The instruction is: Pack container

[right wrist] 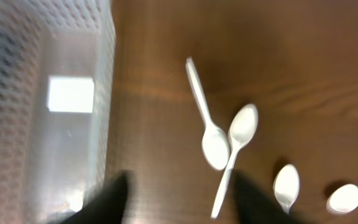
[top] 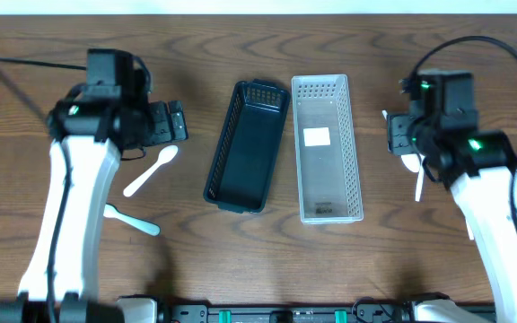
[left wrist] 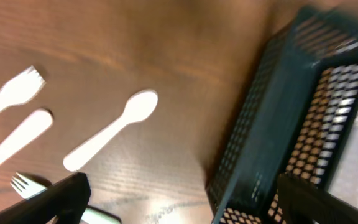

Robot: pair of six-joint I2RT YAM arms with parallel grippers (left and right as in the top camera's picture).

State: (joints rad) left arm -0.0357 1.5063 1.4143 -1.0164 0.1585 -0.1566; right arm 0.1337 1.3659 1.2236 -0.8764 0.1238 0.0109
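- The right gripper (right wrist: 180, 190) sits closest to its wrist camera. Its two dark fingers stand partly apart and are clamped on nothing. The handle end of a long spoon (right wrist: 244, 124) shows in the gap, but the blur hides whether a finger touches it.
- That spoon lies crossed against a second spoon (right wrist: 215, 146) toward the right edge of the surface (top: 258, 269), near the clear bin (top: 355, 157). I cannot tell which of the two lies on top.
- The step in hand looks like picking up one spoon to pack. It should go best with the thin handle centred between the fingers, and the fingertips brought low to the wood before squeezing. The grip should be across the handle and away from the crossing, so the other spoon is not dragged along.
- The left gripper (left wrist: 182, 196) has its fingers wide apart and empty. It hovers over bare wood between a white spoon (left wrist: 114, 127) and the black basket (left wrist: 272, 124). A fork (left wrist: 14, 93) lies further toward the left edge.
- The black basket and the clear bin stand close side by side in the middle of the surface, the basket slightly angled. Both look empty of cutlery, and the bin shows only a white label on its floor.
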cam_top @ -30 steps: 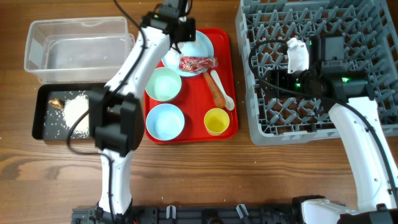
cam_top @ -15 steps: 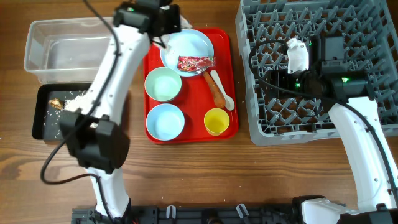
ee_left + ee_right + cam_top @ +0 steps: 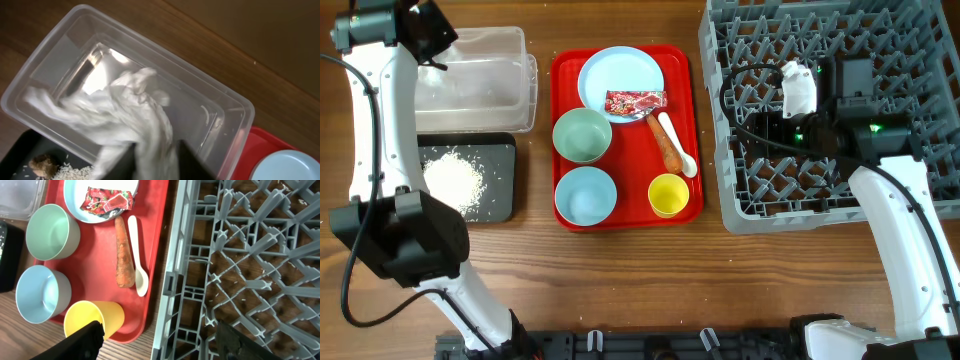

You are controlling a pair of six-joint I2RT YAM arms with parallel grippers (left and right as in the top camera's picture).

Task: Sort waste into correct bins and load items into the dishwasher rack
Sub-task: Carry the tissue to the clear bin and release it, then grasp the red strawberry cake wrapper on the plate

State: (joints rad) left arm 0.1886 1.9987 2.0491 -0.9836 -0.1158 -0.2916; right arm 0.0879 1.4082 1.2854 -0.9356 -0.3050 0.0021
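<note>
My left gripper [image 3: 157,161] is shut on the white crumpled tissue [image 3: 134,112] and holds it above the clear tub [image 3: 220,107]; in the overhead view it [image 3: 420,30] is at the far left. The black tray [image 3: 500,170] holds rice [image 3: 455,180] and the brown scrap [image 3: 42,165]. On the red tray lie the pale blue plate [image 3: 620,70] with the wrapper [image 3: 637,102], green bowl [image 3: 582,135], blue bowl [image 3: 586,195], yellow cup [image 3: 668,195], carrot [image 3: 124,255] and white spoon [image 3: 137,255]. My right gripper [image 3: 162,345] is open and empty over the left edge of the grey rack [image 3: 840,150].
The red tray [image 3: 695,120] lies between the bins and the rack, close to the rack's left wall. The clear tub [image 3: 470,75] stands directly behind the black tray. My left arm runs down the table's left side and covers part of the black tray.
My left gripper has swung left from over the plate on the red tray to above the clear tub, carrying the tissue. The right arm has not moved.
</note>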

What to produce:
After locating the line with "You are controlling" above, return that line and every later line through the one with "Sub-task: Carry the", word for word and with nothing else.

Output for this task:
You are controlling a pair of six-joint I2RT YAM arms with parallel grippers (left and right as in the top camera's picture).

Task: Sort waste into correct bins and load items into the dishwasher rack
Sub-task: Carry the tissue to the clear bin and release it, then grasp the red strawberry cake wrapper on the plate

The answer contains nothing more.